[What is required]
From the listing below, retype exactly the line holding "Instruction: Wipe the", the line holding "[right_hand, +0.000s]", and the lines between them; skip everything else.

━━ Given material ━━

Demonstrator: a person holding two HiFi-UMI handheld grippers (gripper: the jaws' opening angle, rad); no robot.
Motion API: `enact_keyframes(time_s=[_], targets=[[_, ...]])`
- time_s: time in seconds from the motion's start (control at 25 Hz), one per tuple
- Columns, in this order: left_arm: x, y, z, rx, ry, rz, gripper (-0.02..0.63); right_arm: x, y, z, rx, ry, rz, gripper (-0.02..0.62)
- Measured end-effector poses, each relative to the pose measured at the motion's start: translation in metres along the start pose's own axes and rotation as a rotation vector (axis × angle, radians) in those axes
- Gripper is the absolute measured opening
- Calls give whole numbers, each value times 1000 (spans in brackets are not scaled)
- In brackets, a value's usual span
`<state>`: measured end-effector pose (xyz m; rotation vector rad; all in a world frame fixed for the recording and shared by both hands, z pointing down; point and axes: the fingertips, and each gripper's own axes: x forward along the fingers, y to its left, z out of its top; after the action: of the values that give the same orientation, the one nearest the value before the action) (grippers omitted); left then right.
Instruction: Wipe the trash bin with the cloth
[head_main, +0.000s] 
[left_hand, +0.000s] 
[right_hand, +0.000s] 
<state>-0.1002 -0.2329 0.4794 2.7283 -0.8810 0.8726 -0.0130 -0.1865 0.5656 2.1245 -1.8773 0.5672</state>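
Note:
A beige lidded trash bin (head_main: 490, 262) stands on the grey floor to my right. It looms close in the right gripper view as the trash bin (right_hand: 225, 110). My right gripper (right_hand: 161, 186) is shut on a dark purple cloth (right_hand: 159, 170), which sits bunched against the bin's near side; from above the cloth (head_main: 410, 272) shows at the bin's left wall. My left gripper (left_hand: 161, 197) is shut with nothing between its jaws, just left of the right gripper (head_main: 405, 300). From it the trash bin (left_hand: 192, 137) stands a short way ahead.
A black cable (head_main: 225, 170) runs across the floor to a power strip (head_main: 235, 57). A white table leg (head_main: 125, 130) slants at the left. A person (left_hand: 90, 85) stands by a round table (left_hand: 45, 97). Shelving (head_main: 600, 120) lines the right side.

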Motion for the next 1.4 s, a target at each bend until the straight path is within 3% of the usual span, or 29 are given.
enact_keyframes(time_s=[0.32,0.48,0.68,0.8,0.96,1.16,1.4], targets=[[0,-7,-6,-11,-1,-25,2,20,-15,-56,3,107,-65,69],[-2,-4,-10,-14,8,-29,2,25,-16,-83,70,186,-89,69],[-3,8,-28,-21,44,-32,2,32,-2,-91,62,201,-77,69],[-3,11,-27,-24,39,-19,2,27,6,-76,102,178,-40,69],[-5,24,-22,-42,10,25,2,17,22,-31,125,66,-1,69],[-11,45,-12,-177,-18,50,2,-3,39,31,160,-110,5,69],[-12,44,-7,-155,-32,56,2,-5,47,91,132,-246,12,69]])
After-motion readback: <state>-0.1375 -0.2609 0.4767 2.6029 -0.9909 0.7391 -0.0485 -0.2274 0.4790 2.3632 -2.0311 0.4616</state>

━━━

[Solution]
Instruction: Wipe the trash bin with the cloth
[head_main, +0.000s] 
[left_hand, +0.000s] 
[right_hand, +0.000s] 

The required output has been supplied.